It would seem more likely that if the Fed is indeed in the gold manipulation business again (Plaza Accord), their desire would be to keep the price from really taking off and they would do so by getting those you mentioned to do them a favour. Not that those banks need any encouragement from the Fed to short gold when they have been making big piles of cash doing just that time and time again.

For the Fed, if they even give gold a second thought, it has to do with psychology. They would not want it to appear that there is a better store of value out there that was used as money not all that long ago. But that is it. The gold market is way too tiny to keep the governors awake at night; accounting for a mere 0.2% of the world's annual economy.

IF there is anything to keep them as well as the folks at Treasury awake at night, it is the CPI. That is the largest factor in controlling their costs and it is that and other metrics which they constantly fiddle with to screw you and me. i mean, if inflation really is running near as high as John Williams says, by putting out the phony numbers that they are, they are saving a sum nearly equal to or greater than the value of the annual world gold production.

IF there is some plan for a new monetary system, you can be 100% certain that gold is not a part of it. If such plans are being discussed, they would focus entirely around going digital. America has become a police state and what they are really looking for is not terrorists, but money. Digital would give them the ability to grab their pound of flesh from every transaction that takes place. Gold will take its place, as it always has, in the underground economy. Now China, with their very favourable balance sheet, is a different story. i could see them going with a gold backed yuan; say at 10%. But America owes $7 trillion to foreigners (annual world gold production amounts to about $125 billion at today's price), so switching to gold for them would be too stupid for any words to convey. If not for that very reason, why do you suppose Nixon closed the gold window in '71?
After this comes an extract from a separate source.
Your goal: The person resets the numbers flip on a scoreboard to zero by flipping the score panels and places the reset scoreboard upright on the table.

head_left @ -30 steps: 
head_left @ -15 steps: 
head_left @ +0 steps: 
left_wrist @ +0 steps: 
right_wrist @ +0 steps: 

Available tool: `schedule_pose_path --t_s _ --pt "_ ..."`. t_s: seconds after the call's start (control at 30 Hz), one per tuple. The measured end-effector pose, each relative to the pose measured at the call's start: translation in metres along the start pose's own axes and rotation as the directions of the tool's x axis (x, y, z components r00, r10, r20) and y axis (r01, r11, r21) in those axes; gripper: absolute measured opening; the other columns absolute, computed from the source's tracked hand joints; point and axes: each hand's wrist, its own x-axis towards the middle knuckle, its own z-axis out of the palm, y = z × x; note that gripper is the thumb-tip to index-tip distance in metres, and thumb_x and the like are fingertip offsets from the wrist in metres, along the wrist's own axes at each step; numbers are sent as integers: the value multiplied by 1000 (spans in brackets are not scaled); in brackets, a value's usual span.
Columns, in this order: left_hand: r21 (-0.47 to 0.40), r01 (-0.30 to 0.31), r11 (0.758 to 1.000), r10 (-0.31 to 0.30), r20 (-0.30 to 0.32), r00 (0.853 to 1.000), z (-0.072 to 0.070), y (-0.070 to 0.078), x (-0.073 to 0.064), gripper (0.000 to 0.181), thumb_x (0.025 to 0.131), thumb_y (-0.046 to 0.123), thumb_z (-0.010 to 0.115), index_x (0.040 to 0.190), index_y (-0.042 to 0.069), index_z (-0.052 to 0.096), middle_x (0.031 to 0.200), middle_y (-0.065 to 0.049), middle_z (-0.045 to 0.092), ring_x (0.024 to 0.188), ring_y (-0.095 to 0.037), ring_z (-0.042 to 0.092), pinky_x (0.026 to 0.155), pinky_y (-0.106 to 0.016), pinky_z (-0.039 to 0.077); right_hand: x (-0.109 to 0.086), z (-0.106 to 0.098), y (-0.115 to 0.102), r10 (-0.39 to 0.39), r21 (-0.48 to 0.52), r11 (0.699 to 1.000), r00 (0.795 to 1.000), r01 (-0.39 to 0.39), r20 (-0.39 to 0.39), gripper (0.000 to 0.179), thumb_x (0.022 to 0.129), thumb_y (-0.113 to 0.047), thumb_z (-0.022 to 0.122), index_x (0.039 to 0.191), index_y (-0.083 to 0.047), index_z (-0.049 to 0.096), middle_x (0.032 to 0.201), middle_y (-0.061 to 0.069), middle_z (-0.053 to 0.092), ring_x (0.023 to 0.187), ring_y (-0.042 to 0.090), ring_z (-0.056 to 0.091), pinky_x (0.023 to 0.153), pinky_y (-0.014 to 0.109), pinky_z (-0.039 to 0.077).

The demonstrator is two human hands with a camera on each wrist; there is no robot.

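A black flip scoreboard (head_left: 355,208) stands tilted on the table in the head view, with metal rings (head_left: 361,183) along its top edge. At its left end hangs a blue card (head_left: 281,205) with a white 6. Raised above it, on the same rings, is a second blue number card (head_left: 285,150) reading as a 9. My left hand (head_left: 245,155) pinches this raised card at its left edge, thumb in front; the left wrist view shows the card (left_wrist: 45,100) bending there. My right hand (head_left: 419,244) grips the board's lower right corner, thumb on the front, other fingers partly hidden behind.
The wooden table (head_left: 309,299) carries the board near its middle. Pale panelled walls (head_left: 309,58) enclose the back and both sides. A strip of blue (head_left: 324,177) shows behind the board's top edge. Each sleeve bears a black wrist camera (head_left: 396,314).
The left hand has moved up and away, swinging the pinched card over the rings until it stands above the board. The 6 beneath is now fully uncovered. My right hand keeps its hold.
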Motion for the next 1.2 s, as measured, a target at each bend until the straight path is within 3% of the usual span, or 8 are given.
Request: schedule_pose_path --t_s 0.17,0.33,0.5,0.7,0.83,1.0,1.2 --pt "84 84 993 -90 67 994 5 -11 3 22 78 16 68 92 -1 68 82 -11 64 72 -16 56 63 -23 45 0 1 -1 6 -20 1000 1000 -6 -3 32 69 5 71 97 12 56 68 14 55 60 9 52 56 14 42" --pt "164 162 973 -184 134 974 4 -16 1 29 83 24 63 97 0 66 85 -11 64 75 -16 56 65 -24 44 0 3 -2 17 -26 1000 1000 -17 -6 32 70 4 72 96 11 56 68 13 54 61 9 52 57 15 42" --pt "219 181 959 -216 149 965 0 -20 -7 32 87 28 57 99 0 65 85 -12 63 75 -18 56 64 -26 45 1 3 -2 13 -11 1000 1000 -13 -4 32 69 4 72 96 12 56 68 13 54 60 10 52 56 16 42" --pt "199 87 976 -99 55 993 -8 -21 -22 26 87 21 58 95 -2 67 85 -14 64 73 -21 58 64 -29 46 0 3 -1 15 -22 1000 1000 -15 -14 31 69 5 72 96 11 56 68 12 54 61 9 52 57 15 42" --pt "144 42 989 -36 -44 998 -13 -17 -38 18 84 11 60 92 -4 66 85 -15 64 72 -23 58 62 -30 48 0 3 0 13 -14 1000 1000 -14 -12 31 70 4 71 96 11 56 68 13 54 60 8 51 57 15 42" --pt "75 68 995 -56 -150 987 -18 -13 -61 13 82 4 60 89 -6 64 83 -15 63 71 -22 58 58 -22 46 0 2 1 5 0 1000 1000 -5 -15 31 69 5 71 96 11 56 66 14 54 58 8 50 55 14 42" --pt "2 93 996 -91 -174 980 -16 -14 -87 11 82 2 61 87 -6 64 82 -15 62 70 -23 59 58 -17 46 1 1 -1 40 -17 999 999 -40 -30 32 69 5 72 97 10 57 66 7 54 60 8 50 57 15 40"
Changing the monetary system would be a default. No way around that. Every contract, every Treasury, every everything is denominated in dollars.... The reserve status that the dollar currently enjoys cannot be given up without America going through the worst upheaval it has ever witnessed. America will lose the reserve status for its dollar and along with it the privelege of exporting its debt, but not without a fight. It is beyond belief to think that losing that is part of their master plan.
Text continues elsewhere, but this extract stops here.